What you should do: The answer must be every line of the data that holds the word "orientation".

Input for this task:
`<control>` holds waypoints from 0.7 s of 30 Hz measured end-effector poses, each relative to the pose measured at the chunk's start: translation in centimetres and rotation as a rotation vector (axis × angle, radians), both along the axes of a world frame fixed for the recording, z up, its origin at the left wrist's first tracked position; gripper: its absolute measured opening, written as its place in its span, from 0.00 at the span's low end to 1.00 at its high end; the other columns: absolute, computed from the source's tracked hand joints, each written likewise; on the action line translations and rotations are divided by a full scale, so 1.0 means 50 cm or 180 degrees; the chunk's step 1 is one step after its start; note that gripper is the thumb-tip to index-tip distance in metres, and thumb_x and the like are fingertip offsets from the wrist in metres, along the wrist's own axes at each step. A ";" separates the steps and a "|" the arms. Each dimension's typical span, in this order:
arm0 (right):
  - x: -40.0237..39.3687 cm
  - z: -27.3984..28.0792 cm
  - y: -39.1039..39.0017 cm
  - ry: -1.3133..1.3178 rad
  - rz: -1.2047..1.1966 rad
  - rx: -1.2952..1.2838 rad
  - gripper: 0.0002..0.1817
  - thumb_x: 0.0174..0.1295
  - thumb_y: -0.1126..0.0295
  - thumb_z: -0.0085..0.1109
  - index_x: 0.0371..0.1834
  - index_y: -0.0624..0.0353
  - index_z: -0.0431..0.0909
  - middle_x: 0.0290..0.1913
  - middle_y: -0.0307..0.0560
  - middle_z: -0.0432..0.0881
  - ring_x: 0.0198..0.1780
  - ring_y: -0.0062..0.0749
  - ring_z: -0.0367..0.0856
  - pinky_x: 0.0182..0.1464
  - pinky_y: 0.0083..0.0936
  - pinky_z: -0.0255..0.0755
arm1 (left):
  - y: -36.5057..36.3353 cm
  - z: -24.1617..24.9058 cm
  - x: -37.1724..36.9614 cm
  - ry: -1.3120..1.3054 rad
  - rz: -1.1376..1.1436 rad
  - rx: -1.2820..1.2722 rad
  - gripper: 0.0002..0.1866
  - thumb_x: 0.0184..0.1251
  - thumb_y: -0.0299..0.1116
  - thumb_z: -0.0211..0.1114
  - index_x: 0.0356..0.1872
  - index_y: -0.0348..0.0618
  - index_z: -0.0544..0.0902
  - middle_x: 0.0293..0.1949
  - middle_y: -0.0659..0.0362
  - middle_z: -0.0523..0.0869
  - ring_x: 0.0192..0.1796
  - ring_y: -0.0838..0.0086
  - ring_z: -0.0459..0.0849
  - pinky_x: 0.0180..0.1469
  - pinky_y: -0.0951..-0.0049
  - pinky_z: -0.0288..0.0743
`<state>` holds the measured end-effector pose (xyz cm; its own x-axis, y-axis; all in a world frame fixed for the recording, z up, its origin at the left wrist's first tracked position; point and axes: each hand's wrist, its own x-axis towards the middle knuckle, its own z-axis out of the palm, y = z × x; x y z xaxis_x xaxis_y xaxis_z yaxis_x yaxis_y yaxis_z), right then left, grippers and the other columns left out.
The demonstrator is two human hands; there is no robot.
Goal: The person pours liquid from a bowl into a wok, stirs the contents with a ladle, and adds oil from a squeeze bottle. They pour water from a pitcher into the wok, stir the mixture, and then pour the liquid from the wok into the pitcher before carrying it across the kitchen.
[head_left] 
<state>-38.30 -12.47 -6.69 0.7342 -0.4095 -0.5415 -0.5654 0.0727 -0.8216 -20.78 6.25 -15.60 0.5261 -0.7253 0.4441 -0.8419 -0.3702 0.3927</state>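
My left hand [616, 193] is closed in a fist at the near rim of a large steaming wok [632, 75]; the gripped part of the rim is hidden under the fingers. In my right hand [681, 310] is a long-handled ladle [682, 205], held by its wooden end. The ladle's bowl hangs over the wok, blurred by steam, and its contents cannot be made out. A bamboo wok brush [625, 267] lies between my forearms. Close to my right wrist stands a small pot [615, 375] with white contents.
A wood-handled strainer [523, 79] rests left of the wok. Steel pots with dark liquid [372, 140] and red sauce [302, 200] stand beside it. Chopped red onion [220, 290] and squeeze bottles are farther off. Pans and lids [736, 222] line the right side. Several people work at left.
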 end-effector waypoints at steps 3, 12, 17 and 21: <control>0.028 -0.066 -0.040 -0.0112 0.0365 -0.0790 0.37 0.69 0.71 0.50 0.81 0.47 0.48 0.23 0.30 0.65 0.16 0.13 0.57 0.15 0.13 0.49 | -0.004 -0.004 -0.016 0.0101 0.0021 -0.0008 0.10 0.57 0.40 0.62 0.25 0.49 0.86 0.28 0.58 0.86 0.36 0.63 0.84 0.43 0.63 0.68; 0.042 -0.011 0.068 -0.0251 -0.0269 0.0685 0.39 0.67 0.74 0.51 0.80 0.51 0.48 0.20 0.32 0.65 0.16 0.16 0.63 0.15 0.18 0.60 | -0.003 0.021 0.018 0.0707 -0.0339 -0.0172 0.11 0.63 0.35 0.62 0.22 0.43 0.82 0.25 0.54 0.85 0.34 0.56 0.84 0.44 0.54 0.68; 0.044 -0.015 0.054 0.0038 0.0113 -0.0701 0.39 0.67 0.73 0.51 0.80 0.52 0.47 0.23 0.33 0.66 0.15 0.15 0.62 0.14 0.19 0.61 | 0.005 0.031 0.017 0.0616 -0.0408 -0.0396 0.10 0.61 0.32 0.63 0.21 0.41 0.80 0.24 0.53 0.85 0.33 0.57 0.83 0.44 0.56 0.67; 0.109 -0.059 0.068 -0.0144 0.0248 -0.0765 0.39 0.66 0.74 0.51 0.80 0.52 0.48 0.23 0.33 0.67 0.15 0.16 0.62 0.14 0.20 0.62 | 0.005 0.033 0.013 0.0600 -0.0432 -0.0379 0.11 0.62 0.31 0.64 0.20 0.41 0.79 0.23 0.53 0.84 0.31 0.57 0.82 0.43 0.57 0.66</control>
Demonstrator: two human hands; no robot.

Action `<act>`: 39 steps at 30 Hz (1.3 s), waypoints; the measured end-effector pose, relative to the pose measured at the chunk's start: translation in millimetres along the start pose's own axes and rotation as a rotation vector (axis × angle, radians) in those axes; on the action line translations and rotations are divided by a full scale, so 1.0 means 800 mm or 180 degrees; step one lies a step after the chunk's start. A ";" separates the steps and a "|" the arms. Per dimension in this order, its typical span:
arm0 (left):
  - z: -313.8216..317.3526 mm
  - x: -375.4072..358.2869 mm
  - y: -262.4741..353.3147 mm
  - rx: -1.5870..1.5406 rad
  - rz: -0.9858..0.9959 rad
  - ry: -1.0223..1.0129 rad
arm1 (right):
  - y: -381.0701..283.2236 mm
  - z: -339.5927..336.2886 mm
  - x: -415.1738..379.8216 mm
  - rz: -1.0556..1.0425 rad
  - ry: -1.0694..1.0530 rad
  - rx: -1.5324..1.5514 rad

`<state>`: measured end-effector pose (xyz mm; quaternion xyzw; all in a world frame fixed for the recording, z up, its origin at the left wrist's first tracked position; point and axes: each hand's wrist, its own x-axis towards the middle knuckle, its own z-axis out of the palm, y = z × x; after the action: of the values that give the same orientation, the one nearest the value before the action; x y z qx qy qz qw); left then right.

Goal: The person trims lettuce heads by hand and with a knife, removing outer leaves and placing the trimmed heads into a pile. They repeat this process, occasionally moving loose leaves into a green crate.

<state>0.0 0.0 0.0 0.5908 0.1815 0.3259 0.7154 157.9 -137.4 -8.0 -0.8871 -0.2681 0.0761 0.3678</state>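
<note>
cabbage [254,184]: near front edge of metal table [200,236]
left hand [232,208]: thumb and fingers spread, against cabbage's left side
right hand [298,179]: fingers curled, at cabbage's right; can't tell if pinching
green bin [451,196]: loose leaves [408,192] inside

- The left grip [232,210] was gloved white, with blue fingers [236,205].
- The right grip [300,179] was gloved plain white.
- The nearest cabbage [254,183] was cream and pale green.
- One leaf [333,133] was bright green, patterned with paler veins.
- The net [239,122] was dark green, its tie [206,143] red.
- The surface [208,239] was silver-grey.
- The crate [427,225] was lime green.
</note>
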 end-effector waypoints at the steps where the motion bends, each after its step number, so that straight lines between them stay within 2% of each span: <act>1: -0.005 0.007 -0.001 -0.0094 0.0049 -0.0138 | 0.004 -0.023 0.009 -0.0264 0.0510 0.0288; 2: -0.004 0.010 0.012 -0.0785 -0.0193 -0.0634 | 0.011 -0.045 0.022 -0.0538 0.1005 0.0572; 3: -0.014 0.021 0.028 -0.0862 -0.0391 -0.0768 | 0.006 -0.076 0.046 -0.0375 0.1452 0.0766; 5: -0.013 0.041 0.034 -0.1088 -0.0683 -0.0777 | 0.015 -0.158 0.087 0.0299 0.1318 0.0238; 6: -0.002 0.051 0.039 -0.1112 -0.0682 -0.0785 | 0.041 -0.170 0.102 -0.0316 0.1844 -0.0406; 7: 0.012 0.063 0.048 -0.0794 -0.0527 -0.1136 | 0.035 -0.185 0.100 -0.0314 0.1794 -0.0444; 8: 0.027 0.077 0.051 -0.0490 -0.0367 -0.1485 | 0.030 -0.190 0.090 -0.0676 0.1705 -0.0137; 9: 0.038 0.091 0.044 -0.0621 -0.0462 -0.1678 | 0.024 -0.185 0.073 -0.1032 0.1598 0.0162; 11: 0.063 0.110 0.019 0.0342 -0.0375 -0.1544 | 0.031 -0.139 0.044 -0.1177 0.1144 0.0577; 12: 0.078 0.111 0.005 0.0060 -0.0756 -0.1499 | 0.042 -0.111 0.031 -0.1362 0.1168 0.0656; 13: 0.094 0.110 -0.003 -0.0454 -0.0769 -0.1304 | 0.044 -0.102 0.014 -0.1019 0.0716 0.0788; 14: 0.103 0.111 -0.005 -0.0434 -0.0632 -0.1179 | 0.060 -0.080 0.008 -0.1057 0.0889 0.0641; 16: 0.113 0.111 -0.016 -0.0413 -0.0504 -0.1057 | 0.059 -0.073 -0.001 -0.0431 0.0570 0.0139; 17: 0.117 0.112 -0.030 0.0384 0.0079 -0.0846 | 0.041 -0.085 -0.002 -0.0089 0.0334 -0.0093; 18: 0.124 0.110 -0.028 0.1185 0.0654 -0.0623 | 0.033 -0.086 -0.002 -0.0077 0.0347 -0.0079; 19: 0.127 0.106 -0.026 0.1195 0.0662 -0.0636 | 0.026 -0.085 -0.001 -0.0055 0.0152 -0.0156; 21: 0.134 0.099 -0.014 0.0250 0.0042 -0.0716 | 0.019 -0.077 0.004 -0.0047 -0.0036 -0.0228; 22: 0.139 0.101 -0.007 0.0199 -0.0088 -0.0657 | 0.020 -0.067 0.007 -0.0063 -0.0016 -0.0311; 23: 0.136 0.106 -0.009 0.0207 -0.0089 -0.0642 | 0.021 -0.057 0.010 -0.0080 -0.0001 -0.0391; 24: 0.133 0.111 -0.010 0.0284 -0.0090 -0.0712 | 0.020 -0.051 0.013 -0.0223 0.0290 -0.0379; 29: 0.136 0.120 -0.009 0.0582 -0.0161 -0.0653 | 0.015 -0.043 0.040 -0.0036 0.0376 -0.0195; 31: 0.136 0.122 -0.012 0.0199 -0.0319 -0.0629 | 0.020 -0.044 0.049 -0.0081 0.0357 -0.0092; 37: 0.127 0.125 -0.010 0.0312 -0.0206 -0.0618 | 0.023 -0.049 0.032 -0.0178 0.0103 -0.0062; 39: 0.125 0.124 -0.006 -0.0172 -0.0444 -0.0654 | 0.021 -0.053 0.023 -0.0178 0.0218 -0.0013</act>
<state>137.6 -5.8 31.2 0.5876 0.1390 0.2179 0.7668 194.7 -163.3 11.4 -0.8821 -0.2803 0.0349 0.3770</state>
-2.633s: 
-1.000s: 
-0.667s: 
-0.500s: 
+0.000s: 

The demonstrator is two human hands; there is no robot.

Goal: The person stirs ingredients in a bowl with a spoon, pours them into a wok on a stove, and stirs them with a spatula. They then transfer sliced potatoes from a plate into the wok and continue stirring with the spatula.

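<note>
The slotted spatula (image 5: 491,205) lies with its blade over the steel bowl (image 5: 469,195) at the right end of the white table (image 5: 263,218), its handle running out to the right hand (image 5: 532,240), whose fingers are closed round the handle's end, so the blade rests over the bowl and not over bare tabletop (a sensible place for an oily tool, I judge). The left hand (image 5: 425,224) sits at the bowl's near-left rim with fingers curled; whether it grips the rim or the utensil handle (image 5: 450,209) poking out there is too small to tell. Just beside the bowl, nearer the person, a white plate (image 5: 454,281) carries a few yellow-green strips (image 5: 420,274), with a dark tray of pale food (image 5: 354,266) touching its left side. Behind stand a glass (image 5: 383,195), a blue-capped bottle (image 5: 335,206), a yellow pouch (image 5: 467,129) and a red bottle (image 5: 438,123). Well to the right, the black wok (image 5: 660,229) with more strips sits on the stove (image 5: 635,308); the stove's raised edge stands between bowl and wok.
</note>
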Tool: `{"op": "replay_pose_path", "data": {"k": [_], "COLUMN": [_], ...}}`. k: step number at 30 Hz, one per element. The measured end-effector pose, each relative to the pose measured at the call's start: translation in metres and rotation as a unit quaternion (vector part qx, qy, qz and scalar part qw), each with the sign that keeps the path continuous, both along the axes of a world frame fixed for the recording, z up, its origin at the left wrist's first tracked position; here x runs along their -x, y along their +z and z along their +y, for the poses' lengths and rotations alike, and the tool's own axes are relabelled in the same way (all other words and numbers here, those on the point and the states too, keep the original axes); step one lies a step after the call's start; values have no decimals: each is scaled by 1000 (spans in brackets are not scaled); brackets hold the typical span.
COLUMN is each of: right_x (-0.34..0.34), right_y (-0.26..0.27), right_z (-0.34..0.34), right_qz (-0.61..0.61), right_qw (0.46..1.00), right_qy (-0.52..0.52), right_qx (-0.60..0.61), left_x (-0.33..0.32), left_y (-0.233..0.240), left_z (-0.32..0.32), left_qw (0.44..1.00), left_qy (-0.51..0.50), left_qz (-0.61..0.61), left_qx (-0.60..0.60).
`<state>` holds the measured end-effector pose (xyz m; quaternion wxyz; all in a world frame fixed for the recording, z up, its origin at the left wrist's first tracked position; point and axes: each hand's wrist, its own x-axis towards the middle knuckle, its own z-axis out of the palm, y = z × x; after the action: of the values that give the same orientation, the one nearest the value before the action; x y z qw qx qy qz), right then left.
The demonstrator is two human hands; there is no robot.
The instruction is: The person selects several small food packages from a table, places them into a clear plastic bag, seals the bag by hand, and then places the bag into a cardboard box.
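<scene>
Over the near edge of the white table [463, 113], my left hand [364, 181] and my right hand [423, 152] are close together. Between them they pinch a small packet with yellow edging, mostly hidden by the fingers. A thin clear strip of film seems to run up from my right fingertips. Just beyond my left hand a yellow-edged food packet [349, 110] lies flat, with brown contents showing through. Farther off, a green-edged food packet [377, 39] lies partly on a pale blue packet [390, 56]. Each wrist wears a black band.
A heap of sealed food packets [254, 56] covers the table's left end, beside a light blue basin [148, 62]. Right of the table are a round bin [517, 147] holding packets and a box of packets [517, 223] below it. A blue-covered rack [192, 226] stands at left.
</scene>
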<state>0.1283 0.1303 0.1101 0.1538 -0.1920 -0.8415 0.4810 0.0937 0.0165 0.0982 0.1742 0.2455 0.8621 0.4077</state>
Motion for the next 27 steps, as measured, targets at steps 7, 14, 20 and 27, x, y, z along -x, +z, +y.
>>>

Reply:
`<state>`: measured end-effector pose (xyz mm; quaternion xyzw; all in a world frame fixed for the recording, z up, its origin at the left wrist's first tracked position; point and axes: each hand's wrist, its own x-axis towards the middle knuckle, its own z-axis out of the palm, y = z × x; after the action: of the values that give the same orientation, the one nearest the value before the action; x y z qx qy qz qw); left then right.
`<state>` holds the measured end-effector pose (xyz m; quaternion wxyz; all in a world frame fixed for the recording, z up, its origin at the left wrist's first tracked position; point and axes: each hand's wrist, its own x-axis towards the middle knuckle, its own z-axis out of the palm, y = z × x; after the action: of the values that give the same orientation, the one nearest the value before the action; x y z qw qx qy qz), right then left.

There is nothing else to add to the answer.